Final answer:
To test the claim that the standard deviation of birth weights of Chinese babies is equal to 567 g, the chi-square test for variability is used. The null hypothesis states that the population variance equals 567 squared grams squared, and it is tested against an alternative hypothesis with a significance level of 0.01.
Step-by-step explanation:
To test the claim that the standard deviation of birth weights of Chinese babies is equal to 567 g, we use the chi-square test for variability. With a sample of 81 Chinese babies with a mean birth weight of 3245 g and a standard deviation of 466 g, we want to test if there is a significant difference compared to the standard deviation of 567 g for Caucasian babies.

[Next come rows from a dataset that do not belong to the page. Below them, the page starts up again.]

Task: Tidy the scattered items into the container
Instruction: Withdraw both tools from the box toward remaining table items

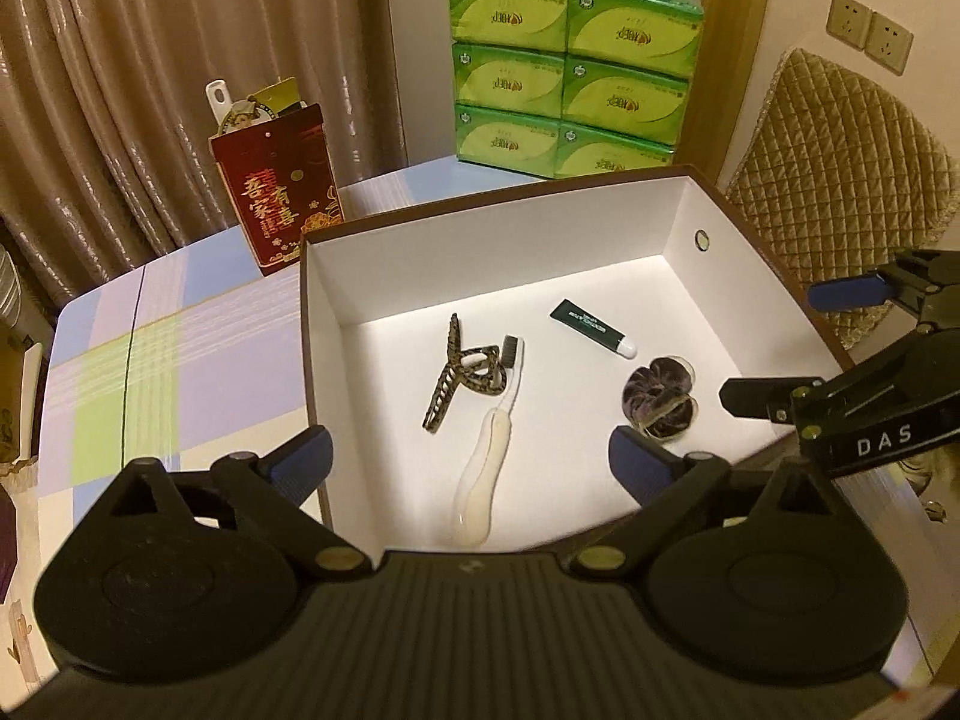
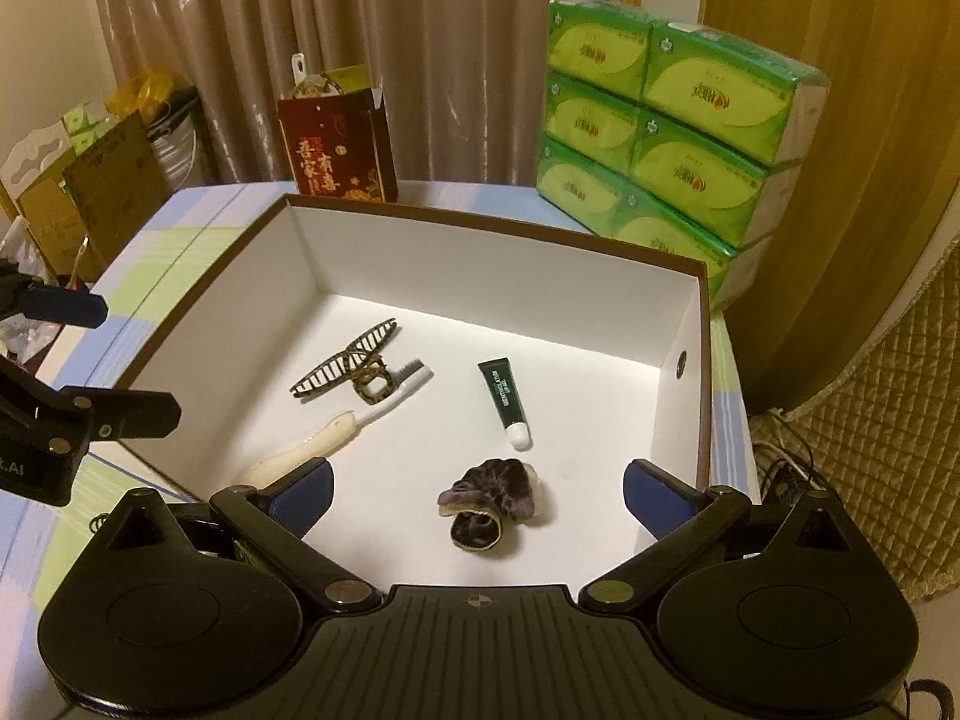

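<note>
A: Starting nearest, what are the grippers doing?

B: The left gripper [image 1: 471, 465] is hanging over the box [image 2: 510, 234] with jaws spread wide and nothing between them; the right gripper [image 2: 477, 489] is doing likewise.

A: And the items?

B: All are lying on the box floor: the toothbrush [image 1: 486, 468] closest, the hair claw [image 1: 462, 372] touching its head, the velvet scrunchie [image 2: 495, 501] to the right, the green tube [image 2: 504, 399] further in.

A: So which step is this?

B: I'm judging it as wrapping up, since no loose item is showing on the table [image 1: 180, 360]. Next would be checking beyond the red gift bag [image 1: 279, 180] and tissue packs [image 1: 570, 72] for strays.
</note>
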`<state>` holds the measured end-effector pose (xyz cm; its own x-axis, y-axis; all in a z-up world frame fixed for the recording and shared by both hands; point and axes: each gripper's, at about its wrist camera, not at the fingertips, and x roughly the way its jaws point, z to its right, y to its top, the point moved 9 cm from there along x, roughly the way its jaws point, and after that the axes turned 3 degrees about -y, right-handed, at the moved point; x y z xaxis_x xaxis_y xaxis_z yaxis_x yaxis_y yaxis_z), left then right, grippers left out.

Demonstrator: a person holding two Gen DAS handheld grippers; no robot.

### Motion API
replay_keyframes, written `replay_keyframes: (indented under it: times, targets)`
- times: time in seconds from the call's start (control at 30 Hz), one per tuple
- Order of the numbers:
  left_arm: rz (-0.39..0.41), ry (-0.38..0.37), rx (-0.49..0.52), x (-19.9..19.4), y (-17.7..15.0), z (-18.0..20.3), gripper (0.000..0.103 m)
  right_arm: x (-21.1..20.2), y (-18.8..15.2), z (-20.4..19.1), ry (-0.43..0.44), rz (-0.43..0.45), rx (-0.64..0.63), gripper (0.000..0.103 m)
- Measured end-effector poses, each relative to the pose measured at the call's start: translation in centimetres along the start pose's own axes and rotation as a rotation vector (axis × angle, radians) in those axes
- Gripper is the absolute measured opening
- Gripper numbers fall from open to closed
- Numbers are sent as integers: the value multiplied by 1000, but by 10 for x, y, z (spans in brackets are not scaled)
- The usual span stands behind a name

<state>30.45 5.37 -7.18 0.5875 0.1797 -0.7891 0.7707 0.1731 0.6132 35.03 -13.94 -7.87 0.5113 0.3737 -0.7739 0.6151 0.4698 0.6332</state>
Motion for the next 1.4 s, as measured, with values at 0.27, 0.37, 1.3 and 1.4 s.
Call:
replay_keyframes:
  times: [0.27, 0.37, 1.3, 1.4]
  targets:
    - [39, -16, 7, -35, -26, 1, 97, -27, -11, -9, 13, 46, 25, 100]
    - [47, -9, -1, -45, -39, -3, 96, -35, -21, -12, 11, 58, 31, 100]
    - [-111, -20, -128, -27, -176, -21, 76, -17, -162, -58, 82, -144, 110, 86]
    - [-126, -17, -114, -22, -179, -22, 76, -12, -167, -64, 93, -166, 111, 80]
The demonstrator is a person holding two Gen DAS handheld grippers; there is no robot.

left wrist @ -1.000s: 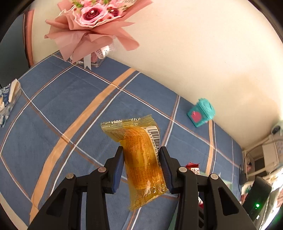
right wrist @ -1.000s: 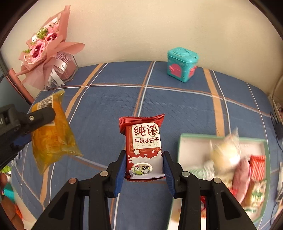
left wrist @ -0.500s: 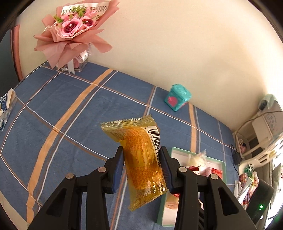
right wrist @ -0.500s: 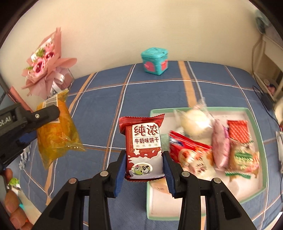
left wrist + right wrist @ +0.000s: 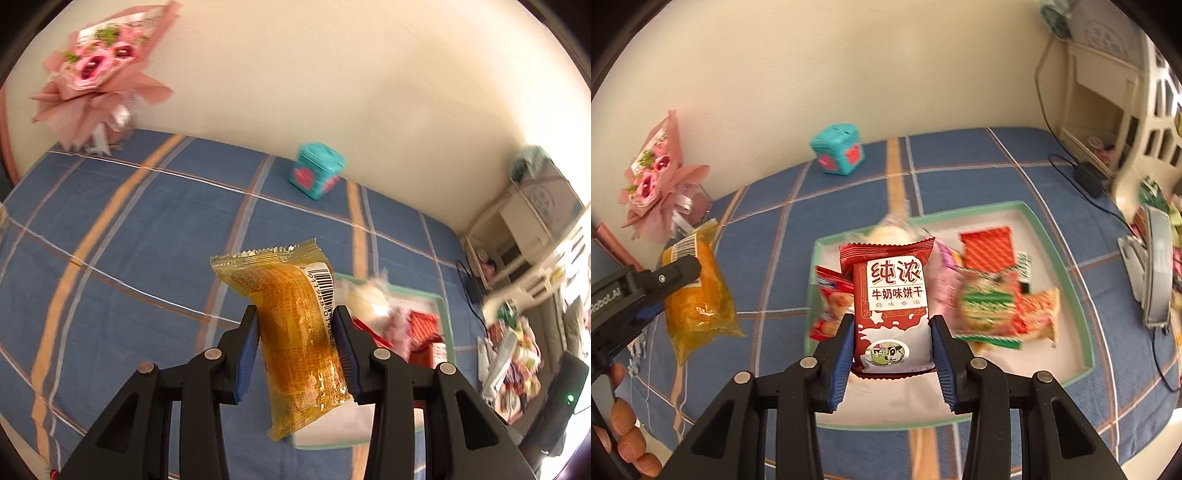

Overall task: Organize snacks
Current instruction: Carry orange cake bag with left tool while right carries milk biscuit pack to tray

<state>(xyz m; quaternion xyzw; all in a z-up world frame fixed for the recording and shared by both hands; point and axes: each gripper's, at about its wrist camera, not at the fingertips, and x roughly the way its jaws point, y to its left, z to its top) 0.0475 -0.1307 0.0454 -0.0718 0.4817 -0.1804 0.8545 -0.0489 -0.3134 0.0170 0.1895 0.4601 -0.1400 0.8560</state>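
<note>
1. Two grippers: left gripper (image 5: 295, 343), right gripper (image 5: 892, 341).
2. One yellow snack packet (image 5: 295, 332).
3. One red milk biscuit packet (image 5: 892, 306).
4. One green-rimmed tray (image 5: 1071, 280).
5. Snack packets in the tray: at least five, blurred, exact count unclear.
6. One teal cube box (image 5: 837, 153).
7. One pink flower bouquet (image 5: 98, 74).

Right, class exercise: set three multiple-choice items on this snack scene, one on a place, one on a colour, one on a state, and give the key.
1. Where is the teal cube box?
A. on the blue cloth near the wall
B. inside the tray
C. in a gripper

2. What colour is the packet in the left gripper?
A. green
B. yellow-orange
C. white

3. How is the right gripper?
A. open, empty
B. shut on the red biscuit packet
C. out of view

Key: A, it sits beyond the tray; B, the yellow packet shows it; B, jaws press both sides.
</note>
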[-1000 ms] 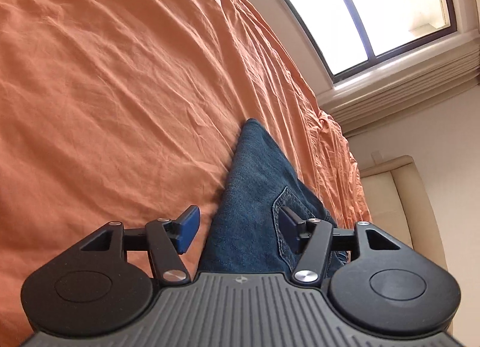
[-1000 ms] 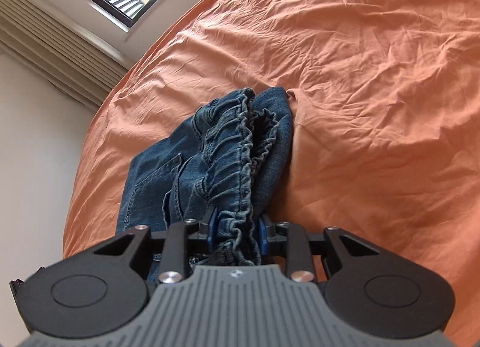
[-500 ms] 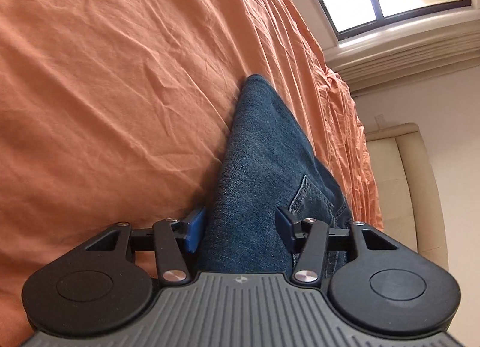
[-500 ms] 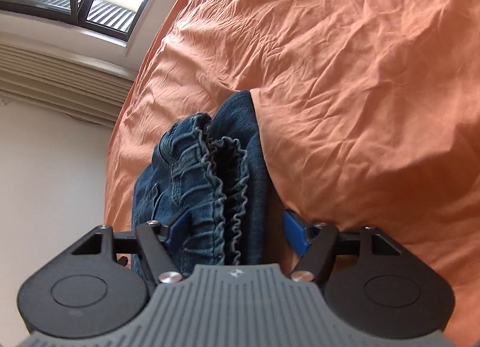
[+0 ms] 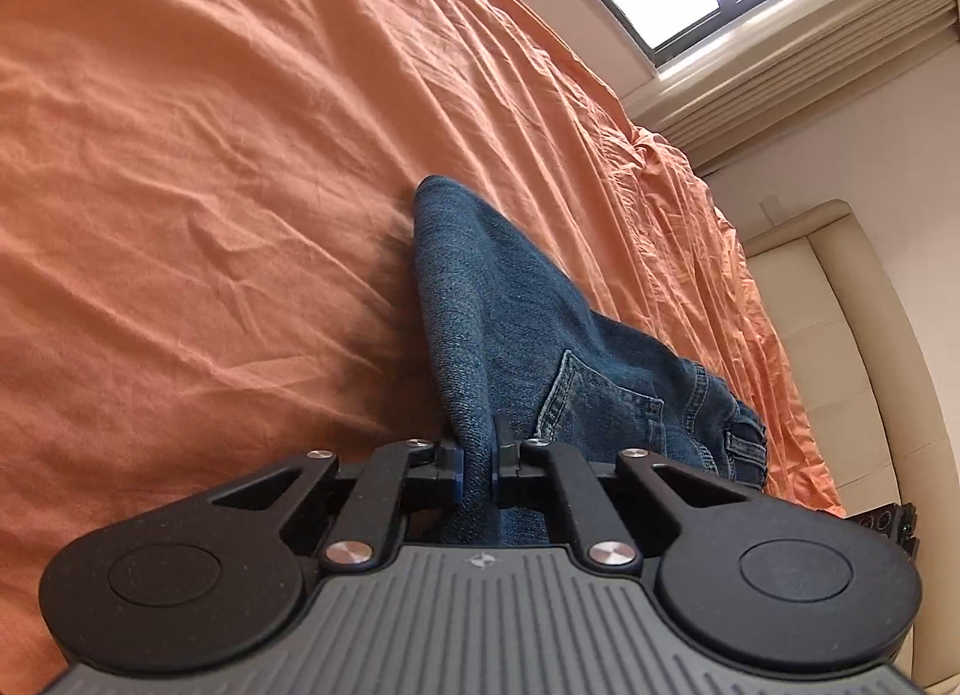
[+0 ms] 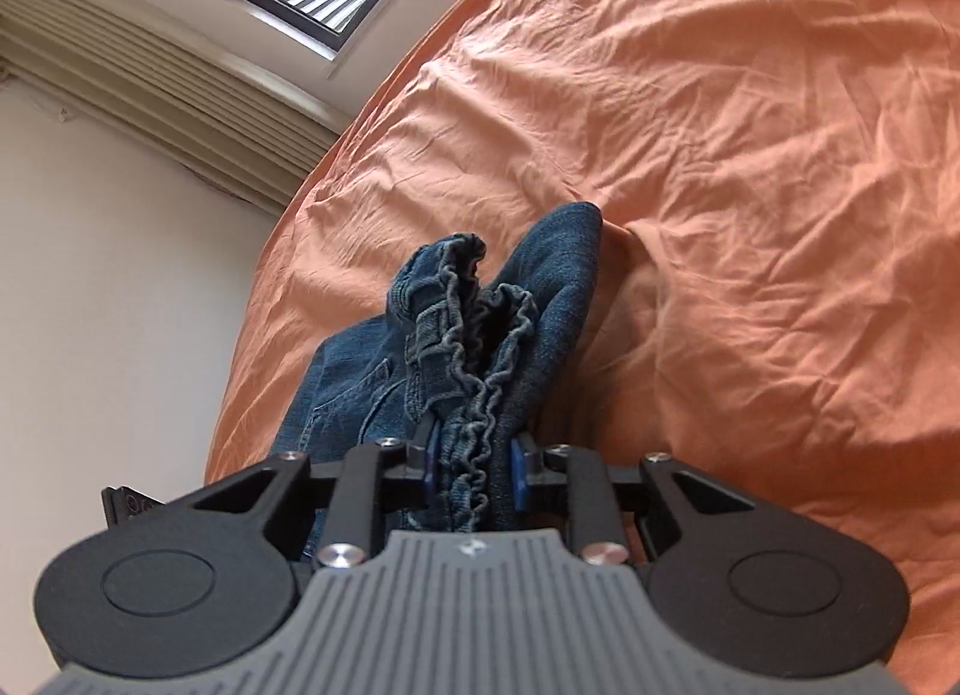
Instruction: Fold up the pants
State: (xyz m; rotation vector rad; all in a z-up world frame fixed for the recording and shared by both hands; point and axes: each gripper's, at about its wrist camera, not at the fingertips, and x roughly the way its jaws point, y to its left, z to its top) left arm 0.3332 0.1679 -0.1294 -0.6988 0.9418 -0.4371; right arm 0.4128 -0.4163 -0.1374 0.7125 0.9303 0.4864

We will formulate the hypotheses as follows:
- H0: σ^2 = 567^2 (The population variance is 567 squared grams squared.)
- Ha: σ^2 ≠ 567^2 (The population variance is not 567 squared grams squared.)
The test statistic for this hypothesis test is calculated using the formula:
Chi-square statistic = (n - 1)s^2 / σ^2
where n = 81 (the sample size), s = 466 g (the sample standard deviation), and σ = 567 g (the claimed population standard deviation).
Plugging in the values, we get:
Chi-square statistic = (81 - 1) * 466^2 / 567^2
The calculated chi-square statistic is then compared against the chi-square distribution table value with n - 1 degrees of freedom (80 in this case), at the chosen significance level of 0.01 to determine if the null hypothesis can be rejected.